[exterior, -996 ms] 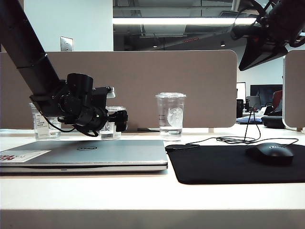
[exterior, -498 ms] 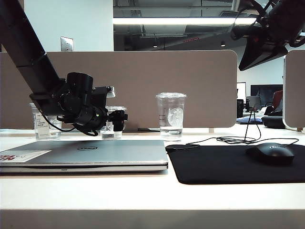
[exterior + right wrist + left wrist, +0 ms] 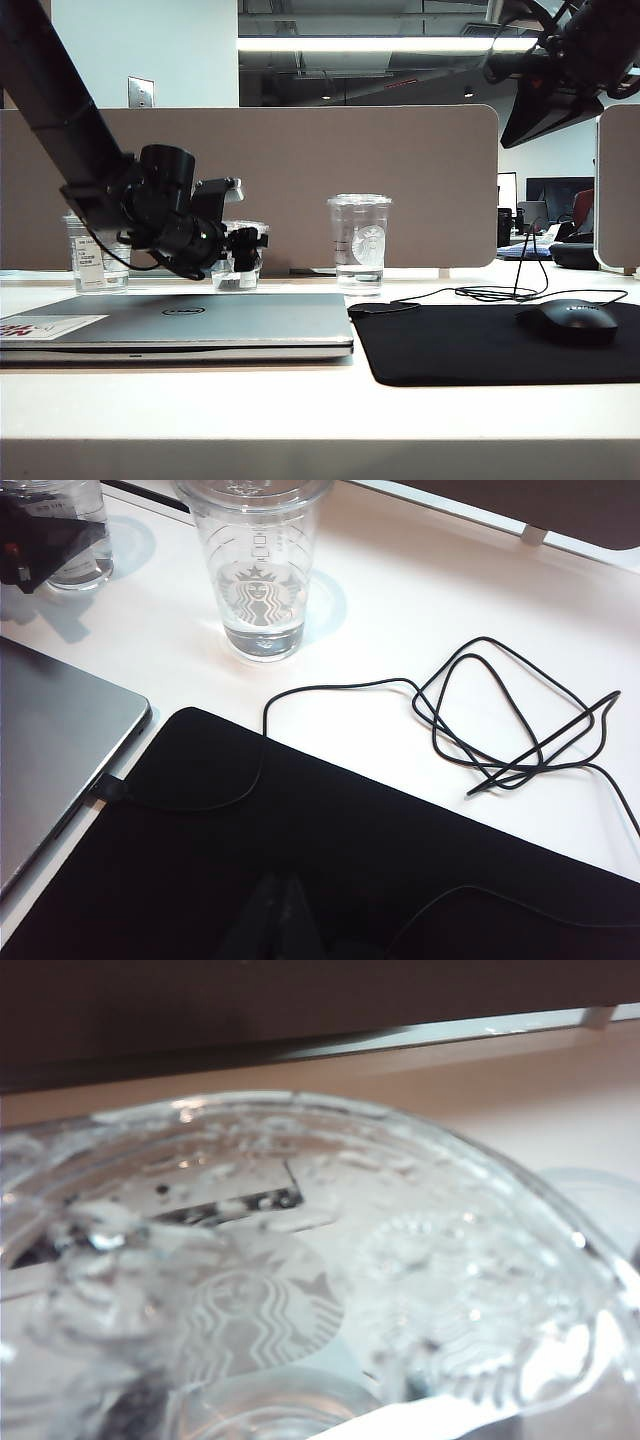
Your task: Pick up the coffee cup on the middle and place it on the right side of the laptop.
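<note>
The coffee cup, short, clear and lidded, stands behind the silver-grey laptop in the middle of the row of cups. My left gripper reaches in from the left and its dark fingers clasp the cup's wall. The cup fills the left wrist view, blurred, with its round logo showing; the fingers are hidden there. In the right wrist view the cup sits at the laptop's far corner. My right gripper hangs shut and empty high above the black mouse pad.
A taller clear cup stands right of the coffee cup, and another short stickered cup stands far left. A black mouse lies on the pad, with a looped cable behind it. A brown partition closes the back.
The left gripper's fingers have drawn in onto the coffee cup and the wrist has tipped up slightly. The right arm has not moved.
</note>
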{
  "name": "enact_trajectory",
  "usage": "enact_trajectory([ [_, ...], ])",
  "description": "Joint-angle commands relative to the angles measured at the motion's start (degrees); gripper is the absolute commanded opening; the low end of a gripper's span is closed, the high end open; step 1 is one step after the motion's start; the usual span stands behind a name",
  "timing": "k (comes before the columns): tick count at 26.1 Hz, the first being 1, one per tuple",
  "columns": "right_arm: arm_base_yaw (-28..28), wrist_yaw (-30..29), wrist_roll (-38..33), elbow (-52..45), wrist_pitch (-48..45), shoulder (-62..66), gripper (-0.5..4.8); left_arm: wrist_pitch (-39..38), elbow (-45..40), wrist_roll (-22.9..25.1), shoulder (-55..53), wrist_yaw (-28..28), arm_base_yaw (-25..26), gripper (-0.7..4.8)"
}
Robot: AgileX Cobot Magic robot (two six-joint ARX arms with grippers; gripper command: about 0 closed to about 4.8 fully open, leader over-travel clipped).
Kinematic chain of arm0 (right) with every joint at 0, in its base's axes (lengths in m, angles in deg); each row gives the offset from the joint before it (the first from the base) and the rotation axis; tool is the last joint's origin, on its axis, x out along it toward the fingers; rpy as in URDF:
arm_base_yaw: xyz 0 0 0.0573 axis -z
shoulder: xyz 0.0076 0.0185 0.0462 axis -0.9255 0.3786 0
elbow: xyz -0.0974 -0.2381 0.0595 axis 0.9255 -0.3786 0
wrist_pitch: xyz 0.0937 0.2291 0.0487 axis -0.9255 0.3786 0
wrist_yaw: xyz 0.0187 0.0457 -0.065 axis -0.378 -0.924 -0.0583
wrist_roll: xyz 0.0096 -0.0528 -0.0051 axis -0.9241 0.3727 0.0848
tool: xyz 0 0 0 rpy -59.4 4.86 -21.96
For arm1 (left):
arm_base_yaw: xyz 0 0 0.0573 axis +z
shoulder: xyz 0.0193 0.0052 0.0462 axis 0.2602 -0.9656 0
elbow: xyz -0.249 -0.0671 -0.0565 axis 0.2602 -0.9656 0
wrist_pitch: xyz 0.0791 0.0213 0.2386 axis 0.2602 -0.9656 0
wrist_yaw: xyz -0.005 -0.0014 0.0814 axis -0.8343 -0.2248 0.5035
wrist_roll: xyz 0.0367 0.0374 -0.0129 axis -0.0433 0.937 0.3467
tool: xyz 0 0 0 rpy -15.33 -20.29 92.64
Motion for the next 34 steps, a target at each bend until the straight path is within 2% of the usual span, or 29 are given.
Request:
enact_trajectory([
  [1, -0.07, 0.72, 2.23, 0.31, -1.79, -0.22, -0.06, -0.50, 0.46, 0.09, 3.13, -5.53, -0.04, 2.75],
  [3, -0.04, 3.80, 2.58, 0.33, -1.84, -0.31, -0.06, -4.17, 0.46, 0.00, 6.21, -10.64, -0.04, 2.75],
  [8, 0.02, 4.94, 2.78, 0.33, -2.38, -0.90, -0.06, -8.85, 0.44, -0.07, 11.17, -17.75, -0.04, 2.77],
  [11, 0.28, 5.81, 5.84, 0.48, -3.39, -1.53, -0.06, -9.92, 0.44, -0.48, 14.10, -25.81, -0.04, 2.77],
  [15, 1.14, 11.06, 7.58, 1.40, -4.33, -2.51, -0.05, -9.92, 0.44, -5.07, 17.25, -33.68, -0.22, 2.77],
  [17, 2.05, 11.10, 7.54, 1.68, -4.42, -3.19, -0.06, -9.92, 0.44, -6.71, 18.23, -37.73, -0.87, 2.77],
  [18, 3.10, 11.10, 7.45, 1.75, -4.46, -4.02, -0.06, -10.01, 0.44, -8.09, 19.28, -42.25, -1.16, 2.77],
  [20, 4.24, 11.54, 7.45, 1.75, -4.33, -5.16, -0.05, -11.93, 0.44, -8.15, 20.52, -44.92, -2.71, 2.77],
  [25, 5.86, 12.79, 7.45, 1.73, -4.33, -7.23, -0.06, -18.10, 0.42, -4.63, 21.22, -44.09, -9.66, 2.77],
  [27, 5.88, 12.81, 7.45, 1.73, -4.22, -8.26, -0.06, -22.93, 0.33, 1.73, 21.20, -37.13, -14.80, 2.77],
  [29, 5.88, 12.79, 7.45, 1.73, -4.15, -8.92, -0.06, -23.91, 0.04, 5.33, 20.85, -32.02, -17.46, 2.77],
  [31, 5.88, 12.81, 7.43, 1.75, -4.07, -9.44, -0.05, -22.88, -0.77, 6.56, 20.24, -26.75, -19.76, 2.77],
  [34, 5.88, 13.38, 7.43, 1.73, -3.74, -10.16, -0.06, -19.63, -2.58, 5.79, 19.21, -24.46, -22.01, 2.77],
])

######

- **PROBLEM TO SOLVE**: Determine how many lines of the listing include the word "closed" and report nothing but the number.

- **EXPECTED ANSWER**: 2